Non sono tantissimi su un milione e 900 mila abitanti, ma il nostro Rt di 1,66 è oltre quell’1,5 che è stato individuato come la soglia di rischio. La situazione è completamente fuori controllo, questa è la verità.  Nella prima fase della pandemia, oltre che avere contagi molto bassi, avevamo focolai ben circoscritti, quindi più facilmente controllabili. Adesso invece il virus si è diffuso non solo nei grandi centri urbani, ma anche nei piccolissimi paesi. Oggi la diffusione del contagio colpisce sempre di più anche i nostri operatori sanitari: già un centinaio nella sanità pubblica e una quarantina nel privato.

Questo perché mancano i dispositivi di protezione, o non sono sufficienti?

Esattamente. Inoltre non è mai stata rispettata la distinzione tra percorso pulito e percorso sporco. All’ospedale di Cosenza arrivano pazienti che magari al primo tampone risultano negativi e al secondo, il giorno dopo, sono positivi. Nel frattempo però sono entrati nei reparti, contagiando operatori sanitari e altri pazienti.
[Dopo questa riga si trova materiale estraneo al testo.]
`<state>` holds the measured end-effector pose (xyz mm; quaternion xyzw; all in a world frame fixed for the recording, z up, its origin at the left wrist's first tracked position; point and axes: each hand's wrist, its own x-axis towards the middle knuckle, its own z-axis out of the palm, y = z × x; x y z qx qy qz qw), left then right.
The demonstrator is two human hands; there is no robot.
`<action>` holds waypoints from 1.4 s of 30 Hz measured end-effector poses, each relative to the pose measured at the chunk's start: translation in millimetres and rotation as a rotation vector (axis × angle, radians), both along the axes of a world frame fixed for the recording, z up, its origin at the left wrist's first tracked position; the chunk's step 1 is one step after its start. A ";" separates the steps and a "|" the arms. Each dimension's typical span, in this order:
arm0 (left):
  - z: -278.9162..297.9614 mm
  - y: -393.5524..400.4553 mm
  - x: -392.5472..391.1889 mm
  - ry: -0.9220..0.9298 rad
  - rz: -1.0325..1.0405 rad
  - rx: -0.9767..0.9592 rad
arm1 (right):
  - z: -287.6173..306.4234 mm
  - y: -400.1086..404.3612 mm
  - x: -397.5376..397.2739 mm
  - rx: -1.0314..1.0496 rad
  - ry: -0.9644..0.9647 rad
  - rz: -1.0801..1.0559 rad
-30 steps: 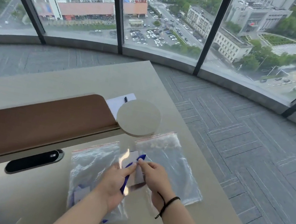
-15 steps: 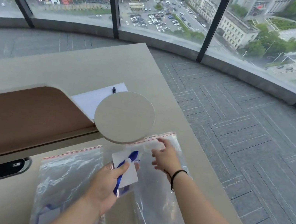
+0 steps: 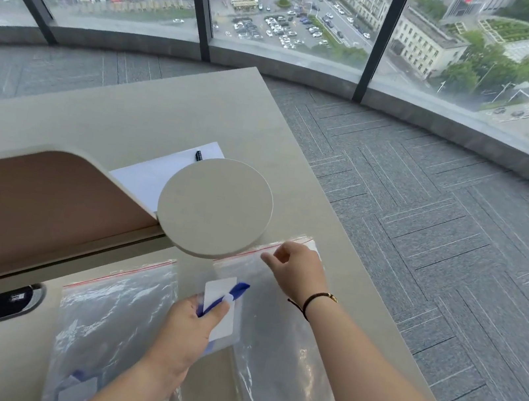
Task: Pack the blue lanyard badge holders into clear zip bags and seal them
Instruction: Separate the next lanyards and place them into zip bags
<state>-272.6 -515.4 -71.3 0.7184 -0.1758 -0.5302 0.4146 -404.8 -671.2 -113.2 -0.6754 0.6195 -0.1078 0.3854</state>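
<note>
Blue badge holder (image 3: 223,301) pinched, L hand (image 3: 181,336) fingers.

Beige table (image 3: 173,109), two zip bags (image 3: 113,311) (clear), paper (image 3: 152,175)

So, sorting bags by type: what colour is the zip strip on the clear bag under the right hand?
Red, on the clear plastic zip bag, seen in the head view.

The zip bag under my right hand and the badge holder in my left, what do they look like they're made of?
Zip bag: thin clear plastic film, glossy; the desk shows through and it wrinkles. Badge holder: seemingly a clear soft plastic sleeve over a white card, with a blue strap, probably woven fabric.
</note>
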 end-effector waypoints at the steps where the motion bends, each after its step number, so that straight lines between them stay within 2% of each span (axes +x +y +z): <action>1: 2.1 0.8 -0.1 -0.012 0.004 -0.001 | 1.8 3.9 -2.2 -0.003 -0.029 -0.032; 5: 18.7 8.9 1.0 -0.042 -0.073 -0.058 | 7.7 24.1 -14.1 0.050 -0.234 -0.218; 8: 38.1 16.2 4.5 0.030 -0.129 -0.098 | 15.8 44.9 -20.2 0.070 -0.354 -0.288; 11: 55.5 24.2 9.4 0.207 -0.099 -0.146 | 28.0 68.0 -23.5 0.110 -0.419 -0.299; 19: 104.3 62.3 5.9 0.483 -0.116 -0.048 | 82.4 134.7 -19.2 0.173 -0.582 -0.118; 23: 137.4 95.6 6.9 0.562 -0.052 -0.096 | 114.5 169.0 -17.2 0.099 -0.547 0.035; 27: 156.2 128.5 14.9 0.588 -0.002 -0.145 | 146.3 207.4 -6.7 0.009 -0.482 0.183; 33: 179.8 188.4 47.2 0.591 0.059 -0.142 | 187.1 267.8 25.3 -0.086 -0.482 0.239; 39: 203.2 252.4 88.5 0.565 0.122 -0.144 | 204.2 321.9 64.4 -0.111 -0.581 0.122; 42: 208.7 278.5 112.2 0.515 0.151 -0.082 | 212.4 343.7 88.6 -0.133 -0.612 0.075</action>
Fino a qualche giorno fa, all'ospedale di Locri arrivavano pazienti che restavano parcheggiati al pronto soccorso per due o tre giorni, in attesa dell’esito del tampone trasportato a Reggio Calabria per essere processato.

La zona rossa, da un lato, preserva la Calabria da una catastrofe sanitaria, ma dall’altro questo nuovo lockdown è una calamità per l’economia fragile della regione.

Assolutamente vero, tanto che si è generata una rabbia tra i cittadini, gli imprenditori, gli amministratori. Questa situazione certamente mette in ginocchio ancora di più un'economia debolissima, che non ha punti di forza su cui riorganizzare la propria ripartenza. Sarà difficile riconquistare la fiducia. Tra l’altro noi dovremmo avere le elezioni a breve. Il 10 novembre si terrà l'ultima seduta per sciogliere il Consiglio regionale e organizzare la nuova tornata elettorale, in una situazione così complicata.